Peptide match duplicates

Warning – this is a complex issue that only applies to peptide summary reports, and only needs to be understood by advanced users. The default flag MSRES_DUPE_DEFAULT is suitable for most use cases.

Duplicate peptides arise from data

In a typical results file derived from an LC-MS-MS data set, the same peptide will appear multiple times. In a perfect system, identical peptides would rarely be seen. Ideally, peptides would be separated perfectly by chromatography, and even if that failed, peak detection software would combine similar peptides before the data were submitted to Mascot Server.

Back to reality... The standard Mascot Server reports display most 'duplicate' peptides, but the scores are shown with brackets (parentheses) to indicate that these peptides don't affect the total protein score. Mascot Parser has full flexibility to customise the treatment of such 'duplicate' peptides.

How Mascot Parser detects duplicate peptides

In peptide summary reports, each candidate protein contains one or more peptides. Some of these peptides will be duplicates of others, and these generally do not add to the confidence of the protein match, and therefore can optionally be ignored.
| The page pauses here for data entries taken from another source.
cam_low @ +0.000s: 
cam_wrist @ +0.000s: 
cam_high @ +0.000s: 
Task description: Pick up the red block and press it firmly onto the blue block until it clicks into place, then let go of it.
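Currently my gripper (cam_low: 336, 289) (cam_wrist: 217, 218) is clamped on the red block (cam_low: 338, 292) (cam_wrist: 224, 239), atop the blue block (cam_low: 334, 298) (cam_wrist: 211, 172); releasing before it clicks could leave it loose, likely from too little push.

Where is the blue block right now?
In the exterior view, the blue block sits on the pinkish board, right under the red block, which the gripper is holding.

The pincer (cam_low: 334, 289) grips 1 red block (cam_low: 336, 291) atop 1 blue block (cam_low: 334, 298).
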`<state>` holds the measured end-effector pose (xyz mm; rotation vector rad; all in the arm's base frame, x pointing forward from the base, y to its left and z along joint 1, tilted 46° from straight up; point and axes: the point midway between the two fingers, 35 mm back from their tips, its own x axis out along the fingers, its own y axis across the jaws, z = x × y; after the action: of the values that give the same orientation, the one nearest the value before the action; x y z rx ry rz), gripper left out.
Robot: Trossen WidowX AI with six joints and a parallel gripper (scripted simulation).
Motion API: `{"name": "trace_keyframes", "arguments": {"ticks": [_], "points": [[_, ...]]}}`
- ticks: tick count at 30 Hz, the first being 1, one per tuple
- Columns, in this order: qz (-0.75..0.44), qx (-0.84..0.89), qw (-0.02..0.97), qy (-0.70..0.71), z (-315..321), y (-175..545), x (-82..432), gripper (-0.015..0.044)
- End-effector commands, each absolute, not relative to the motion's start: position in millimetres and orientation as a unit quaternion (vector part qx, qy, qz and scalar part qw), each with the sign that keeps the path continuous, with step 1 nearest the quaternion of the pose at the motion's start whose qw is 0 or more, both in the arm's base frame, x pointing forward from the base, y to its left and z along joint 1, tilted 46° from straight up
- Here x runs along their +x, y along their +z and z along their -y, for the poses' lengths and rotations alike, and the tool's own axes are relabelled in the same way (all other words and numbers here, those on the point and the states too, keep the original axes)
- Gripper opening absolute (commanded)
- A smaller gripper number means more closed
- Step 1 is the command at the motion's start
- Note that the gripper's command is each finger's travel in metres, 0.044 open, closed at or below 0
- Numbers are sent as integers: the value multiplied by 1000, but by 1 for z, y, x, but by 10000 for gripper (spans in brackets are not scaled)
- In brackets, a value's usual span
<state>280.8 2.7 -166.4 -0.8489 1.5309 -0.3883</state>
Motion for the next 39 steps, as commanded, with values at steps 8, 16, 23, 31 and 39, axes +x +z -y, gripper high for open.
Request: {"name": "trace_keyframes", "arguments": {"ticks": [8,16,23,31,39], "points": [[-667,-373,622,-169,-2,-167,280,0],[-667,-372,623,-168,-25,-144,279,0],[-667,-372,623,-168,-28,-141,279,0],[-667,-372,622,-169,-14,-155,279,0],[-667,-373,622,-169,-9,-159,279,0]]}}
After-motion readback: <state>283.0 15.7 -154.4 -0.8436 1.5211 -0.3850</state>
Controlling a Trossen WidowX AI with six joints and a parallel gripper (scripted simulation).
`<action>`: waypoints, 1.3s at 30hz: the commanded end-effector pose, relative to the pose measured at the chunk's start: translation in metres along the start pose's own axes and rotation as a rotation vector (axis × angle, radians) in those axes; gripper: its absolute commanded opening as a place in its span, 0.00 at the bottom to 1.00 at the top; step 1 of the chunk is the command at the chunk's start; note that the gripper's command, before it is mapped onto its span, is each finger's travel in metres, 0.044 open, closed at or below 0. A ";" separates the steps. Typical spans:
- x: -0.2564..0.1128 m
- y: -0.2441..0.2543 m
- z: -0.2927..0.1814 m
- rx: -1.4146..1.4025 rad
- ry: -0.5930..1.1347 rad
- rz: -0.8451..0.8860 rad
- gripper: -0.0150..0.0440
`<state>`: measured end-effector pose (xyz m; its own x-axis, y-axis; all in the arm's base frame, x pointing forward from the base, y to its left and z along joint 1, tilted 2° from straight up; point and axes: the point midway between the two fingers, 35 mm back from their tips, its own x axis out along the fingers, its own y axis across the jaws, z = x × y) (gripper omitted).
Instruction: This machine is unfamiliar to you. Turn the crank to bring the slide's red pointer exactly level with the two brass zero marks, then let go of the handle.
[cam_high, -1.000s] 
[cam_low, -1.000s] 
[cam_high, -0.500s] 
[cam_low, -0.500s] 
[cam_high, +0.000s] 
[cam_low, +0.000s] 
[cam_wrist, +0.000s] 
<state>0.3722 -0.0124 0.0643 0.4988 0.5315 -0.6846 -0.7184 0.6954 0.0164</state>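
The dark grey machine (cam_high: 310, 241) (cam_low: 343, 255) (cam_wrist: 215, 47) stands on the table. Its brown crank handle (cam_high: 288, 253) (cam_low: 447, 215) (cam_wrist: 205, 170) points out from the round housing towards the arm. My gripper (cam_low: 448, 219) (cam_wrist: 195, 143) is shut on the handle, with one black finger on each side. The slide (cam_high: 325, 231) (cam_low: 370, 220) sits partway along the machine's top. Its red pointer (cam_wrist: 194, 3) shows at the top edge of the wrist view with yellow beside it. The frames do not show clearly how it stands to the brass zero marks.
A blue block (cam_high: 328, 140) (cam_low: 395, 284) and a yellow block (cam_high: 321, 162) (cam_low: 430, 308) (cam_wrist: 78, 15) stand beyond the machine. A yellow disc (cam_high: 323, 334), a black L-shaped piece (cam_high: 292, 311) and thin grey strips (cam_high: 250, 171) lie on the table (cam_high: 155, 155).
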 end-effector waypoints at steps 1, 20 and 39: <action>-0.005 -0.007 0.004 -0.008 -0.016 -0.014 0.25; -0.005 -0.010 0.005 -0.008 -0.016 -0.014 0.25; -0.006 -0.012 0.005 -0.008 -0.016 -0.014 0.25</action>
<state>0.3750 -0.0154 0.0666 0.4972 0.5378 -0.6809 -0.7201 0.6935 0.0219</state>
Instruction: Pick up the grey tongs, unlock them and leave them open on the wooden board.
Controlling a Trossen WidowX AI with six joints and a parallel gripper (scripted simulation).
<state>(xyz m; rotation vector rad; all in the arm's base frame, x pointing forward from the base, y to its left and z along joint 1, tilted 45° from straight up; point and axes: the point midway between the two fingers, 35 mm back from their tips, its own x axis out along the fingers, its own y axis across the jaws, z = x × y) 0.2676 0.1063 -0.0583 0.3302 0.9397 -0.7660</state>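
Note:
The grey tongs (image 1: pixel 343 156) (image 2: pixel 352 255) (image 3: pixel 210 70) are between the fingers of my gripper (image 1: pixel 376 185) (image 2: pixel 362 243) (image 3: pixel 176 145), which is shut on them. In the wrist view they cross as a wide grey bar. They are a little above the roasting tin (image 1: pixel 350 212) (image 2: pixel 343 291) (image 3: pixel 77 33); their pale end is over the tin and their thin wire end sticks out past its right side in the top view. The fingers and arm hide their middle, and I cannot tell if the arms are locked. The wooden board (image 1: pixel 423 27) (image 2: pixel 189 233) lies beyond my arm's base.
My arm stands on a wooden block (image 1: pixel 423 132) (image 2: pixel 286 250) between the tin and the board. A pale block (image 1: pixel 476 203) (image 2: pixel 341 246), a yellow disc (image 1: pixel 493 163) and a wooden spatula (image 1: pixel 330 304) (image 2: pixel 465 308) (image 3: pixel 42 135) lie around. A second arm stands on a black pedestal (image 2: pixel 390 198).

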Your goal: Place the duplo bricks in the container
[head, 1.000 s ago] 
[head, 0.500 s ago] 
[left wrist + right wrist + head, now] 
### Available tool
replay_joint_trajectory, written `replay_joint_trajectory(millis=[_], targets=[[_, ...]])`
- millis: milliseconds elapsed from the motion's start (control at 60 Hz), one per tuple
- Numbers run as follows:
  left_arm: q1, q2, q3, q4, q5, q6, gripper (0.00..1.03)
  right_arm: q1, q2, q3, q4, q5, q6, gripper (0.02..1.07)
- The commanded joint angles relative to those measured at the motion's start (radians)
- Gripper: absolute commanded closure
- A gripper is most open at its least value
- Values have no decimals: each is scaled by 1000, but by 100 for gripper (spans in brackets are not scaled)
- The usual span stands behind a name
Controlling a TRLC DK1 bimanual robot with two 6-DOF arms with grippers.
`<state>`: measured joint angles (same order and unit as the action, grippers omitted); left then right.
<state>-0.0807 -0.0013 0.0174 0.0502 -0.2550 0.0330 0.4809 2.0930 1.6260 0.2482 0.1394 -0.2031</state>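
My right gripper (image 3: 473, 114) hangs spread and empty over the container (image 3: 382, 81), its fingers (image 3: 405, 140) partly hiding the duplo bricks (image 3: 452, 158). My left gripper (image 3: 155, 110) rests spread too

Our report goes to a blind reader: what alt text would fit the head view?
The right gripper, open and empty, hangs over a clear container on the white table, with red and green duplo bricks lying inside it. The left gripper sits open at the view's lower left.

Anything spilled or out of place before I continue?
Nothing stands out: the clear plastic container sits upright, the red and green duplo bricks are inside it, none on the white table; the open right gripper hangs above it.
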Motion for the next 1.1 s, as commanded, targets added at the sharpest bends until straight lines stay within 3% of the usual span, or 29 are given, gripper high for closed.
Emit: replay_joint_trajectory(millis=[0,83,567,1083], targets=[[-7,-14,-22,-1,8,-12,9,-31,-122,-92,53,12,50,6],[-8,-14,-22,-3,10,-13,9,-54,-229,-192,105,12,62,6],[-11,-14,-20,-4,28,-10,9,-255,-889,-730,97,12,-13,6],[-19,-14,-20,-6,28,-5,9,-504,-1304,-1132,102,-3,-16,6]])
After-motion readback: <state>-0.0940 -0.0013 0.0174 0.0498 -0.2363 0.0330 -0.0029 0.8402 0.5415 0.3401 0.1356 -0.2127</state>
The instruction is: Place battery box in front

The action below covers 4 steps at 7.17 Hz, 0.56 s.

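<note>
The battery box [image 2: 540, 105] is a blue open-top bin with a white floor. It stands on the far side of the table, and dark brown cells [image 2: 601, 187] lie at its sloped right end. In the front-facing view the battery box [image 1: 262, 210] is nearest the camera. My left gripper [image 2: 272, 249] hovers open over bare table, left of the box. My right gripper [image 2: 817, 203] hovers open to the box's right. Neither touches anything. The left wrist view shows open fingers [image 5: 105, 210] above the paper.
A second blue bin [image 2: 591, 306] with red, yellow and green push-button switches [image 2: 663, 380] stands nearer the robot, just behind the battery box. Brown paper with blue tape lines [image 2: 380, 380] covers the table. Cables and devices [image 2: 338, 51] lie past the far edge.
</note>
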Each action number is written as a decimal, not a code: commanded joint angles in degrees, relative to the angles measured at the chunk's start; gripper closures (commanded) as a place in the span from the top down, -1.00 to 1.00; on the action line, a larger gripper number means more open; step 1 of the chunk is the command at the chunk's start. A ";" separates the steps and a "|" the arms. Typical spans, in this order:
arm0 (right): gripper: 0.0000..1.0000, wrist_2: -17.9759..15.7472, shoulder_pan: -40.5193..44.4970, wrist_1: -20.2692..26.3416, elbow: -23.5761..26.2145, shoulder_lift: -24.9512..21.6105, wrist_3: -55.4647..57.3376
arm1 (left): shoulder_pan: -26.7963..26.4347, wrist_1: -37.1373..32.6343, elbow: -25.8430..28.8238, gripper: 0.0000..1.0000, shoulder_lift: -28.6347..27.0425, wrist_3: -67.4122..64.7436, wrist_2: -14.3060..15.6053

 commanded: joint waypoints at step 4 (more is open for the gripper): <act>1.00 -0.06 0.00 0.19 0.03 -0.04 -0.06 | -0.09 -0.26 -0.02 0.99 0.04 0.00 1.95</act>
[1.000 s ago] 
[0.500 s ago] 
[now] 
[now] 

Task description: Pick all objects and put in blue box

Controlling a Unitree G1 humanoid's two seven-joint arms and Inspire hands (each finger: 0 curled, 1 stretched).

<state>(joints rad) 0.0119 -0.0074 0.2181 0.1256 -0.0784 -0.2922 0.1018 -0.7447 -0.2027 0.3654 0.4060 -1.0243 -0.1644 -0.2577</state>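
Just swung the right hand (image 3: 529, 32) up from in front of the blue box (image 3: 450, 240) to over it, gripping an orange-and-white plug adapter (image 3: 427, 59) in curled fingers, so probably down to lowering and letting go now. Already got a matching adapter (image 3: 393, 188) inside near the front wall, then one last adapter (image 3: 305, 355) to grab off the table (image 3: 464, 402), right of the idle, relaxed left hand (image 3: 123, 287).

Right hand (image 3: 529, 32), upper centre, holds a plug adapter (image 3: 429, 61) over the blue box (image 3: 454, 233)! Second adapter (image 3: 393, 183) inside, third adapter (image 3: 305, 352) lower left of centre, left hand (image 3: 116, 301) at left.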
There are four possible situations that will cause Mascot Parser to mark a peptide as a duplicate:

Same query number. For example, if a protein contains the two peptides ABCDIK and BACIDK, and query 3 matches both of these (possibly with different scores), then the two peptides are duplicates of each other. Alternatively, the same query could match the same peptide twice but with different modifications.
Same peptide sequence. The peptide matches may or may not be from the same query. Also, they may or may not have the same start and end position in case there are repeated peptides in the protein.

If the match is a crosslinked match, it can only be marked as a duplicate of another crosslinked match whose alpha and beta sequences are the same and alpha and beta peptides are in the same protein (an intralinked match).
Same modifications. If the peptide sequences are different, then (to reduce permutations) the modifications are defined as being different.
Same start and end positions in the protein sequence. Normally caused by repeats in the sequence. If the peptide sequences are different, then the start and end positions are defined as being different. (This is necessary because for a Unigene entry, the start and end positions could be the same for different peptides. Each Unigene entry is made up from different EST fragments.)

If the match is a crosslinked match, and alpha and beta are in different proteins (an interlinked match), then their positions are always treated as different.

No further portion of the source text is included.